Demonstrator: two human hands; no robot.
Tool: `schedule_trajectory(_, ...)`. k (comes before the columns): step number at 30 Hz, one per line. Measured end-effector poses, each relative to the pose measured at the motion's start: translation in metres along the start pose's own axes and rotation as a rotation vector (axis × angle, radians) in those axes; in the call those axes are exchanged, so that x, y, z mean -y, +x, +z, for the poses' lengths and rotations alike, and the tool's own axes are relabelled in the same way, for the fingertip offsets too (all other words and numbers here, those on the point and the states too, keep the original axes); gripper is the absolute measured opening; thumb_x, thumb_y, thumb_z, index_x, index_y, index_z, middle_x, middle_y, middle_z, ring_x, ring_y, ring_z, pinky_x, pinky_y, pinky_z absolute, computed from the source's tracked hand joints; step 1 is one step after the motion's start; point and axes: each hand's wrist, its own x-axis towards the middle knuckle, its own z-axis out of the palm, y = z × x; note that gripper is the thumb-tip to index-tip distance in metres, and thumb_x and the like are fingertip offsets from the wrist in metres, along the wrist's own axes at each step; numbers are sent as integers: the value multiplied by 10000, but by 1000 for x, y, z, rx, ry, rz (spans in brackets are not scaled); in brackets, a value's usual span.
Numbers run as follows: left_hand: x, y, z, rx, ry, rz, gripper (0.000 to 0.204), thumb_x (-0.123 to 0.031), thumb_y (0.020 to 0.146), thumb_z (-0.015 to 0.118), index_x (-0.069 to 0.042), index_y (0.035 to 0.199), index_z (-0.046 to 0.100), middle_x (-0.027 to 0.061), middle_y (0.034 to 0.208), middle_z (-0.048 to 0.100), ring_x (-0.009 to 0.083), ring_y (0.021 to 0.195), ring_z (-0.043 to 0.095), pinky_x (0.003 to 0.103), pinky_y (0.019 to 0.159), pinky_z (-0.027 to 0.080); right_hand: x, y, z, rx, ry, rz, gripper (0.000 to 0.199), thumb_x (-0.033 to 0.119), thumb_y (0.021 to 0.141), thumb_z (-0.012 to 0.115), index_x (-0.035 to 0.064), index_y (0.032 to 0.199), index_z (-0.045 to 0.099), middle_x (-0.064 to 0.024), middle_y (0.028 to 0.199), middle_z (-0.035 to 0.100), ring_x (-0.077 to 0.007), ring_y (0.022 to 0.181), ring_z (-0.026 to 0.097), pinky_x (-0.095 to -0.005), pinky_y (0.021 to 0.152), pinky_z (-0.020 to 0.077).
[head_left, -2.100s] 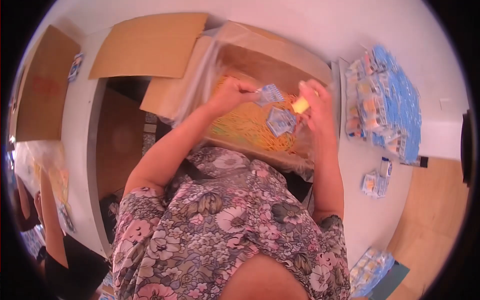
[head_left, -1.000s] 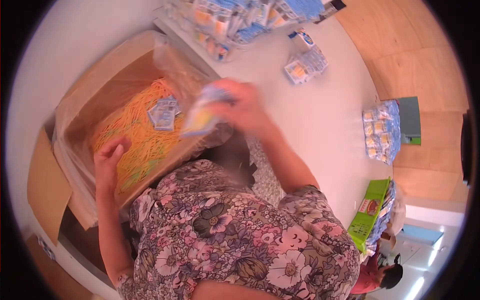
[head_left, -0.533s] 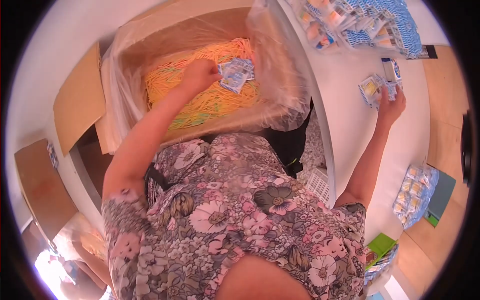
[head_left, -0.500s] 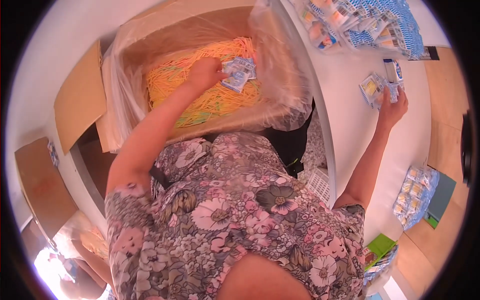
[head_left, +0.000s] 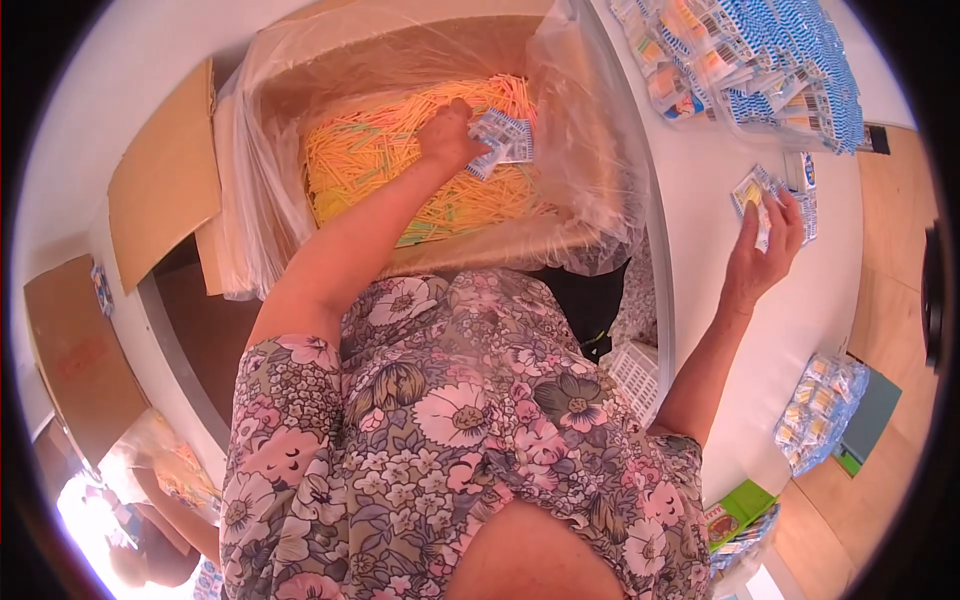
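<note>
Over the lined cardboard box, my left hand (head_left: 447,140) is open, its fingers apart, with fingertips at the edge of small clear packets (head_left: 514,140) with blue-and-white ends. Those packets lie on a mass of thin orange, pink, yellow and green sticks (head_left: 385,130) in the box. On the white table to the right, my right hand (head_left: 768,250) has its thumb and fingers spread over another small packet (head_left: 750,192). That one has a yellowish piece inside, and a blue-and-white packet (head_left: 803,170) lies beside it. The undersides of both hands are hidden.
A large heap of striped packets (head_left: 760,60) covers the table's far right. Nearer are a bundle of packets (head_left: 820,412) and a green box (head_left: 740,513). Clear plastic lining (head_left: 590,150) hangs over the box's rim. At the lower left another person's arm (head_left: 178,515) shows.
My left hand has shifted right, closer over the packets, and its fingers have spread. My right hand has drawn slightly nearer and its fingers are wider apart. The whole view has shifted a little.
</note>
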Motion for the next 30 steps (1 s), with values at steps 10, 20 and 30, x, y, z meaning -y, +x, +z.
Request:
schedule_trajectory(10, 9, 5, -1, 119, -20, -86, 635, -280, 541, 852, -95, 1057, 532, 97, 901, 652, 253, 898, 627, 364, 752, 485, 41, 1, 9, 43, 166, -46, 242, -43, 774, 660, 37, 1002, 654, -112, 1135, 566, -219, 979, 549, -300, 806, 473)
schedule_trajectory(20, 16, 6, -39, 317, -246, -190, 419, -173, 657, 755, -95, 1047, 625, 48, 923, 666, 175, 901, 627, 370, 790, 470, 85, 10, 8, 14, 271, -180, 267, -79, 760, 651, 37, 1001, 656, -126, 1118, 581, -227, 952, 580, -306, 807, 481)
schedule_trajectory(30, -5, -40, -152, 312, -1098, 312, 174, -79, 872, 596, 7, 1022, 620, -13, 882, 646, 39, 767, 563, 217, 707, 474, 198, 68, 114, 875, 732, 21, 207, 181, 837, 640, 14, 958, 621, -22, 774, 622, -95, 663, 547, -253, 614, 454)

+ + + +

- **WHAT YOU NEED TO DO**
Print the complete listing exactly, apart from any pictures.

- **TASK RESULT**
Demonstrator: two human hands; no robot.
Tool: `schedule_trajectory(_, ...)`. k (comes before the columns): step number at 30 Hz, one per line. Measured end-effector poses, each relative to the pose measured at the motion's start: translation in metres along the start pose's own axes and rotation as a rotation vector (axis × angle, radians) in those axes; in the call those axes are exchanged, so that x, y, z mean -y, +x, +z, for the poses' lengths and rotations alike, and the tool's own axes are relabelled in the same way, for the fingertip offsets too (all other words and numbers here, those on the point and the states too, keep the original axes); gripper is the absolute measured opening; thumb_x, thumb_y, thumb_z, index_x, index_y, index_z, middle_x, middle_y, middle_z, ring_x, ring_y, ring_z, pinky_x, pinky_y, pinky_z absolute, computed from the source's tracked hand joints; step 1 is one step after the motion's start; point and axes: each hand's wrist, its own x-axis towards the middle knuckle, its own z-axis out of the palm, y = z × x; note that gripper is the thumb-tip to index-tip distance in metres, and thumb_x and the like are fingertip offsets from the wrist in metres, along the wrist's own axes at each step; numbers are sent as integers: the value multiplied by 10000, but by 1000 for x, y, z, rx, ry, rz (spans in brackets are not scaled); in brackets, a value's usual span.
Numbers run as follows: left_hand: x, y, z, rx, ry, rz, gripper (0.000 to 0.204), thumb_x (-0.123 to 0.031), thumb_y (0.020 to 0.146), thumb_z (-0.015 to 0.118), index_x (-0.069 to 0.042), index_y (0.035 to 0.199), index_z (-0.046 to 0.100), middle_x (-0.027 to 0.061), middle_y (0.034 to 0.208), middle_z (-0.048 to 0.100), ring_x (-0.009 to 0.083), ring_y (0.021 to 0.195), ring_z (-0.043 to 0.095), pinky_x (0.003 to 0.103), pinky_y (0.019 to 0.159), pinky_z (-0.027 to 0.080); right_hand: x, y, z, rx, ry, rz, gripper (0.000 to 0.199), thumb_x (-0.033 to 0.119), thumb_y (0.021 to 0.141), thumb_z (-0.012 to 0.115), index_x (-0.035 to 0.064), index_y (0.032 to 0.199), index_z (-0.045 to 0.099), middle_x (-0.064 to 0.024), middle_y (0.028 to 0.199), middle_z (-0.035 to 0.100), ring_x (-0.077 to 0.007), ring_y (0.022 to 0.181), ring_z (-0.026 to 0.097), pinky_x (-0.095 to -0.005), pinky_y (0.021 to 0.152), pinky_z (-0.020 to 0.077).
[head_left, -2.100s] 
[head_left, -1.000s] 
[head_left, -0.533s] 
[head_left, -0.500s] 
[head_left, +0.000s] 
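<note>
Over the lined cardboard box, my left hand (head_left: 447,140) is open, its fingers apart, with fingertips at the edge of small clear packets (head_left: 514,140) with blue-and-white ends. Those packets lie on a mass of thin orange, pink, yellow and green sticks (head_left: 385,130) in the box. On the white table to the right, my right hand (head_left: 768,250) has its thumb and fingers spread over another small packet (head_left: 750,192). That one has a yellowish piece inside, and a blue-and-white packet (head_left: 803,170) lies beside it. The undersides of both hands are hidden.
A large heap of striped packets (head_left: 760,60) covers the table's far right. Nearer are a bundle of packets (head_left: 820,412) and a green box (head_left: 740,513). Clear plastic lining (head_left: 590,150) hangs over the box's rim. At the lower left another person's arm (head_left: 178,515) shows.
My left hand has shifted right, closer over the packets, and its fingers have spread. My right hand has drawn slightly nearer and its fingers are wider apart. The whole view has shifted a little.
</note>
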Motion for the next 30 steps (1 s), with values at steps 10, 20 and 30, x, y, z meaning -y, +x, +z.
Request:
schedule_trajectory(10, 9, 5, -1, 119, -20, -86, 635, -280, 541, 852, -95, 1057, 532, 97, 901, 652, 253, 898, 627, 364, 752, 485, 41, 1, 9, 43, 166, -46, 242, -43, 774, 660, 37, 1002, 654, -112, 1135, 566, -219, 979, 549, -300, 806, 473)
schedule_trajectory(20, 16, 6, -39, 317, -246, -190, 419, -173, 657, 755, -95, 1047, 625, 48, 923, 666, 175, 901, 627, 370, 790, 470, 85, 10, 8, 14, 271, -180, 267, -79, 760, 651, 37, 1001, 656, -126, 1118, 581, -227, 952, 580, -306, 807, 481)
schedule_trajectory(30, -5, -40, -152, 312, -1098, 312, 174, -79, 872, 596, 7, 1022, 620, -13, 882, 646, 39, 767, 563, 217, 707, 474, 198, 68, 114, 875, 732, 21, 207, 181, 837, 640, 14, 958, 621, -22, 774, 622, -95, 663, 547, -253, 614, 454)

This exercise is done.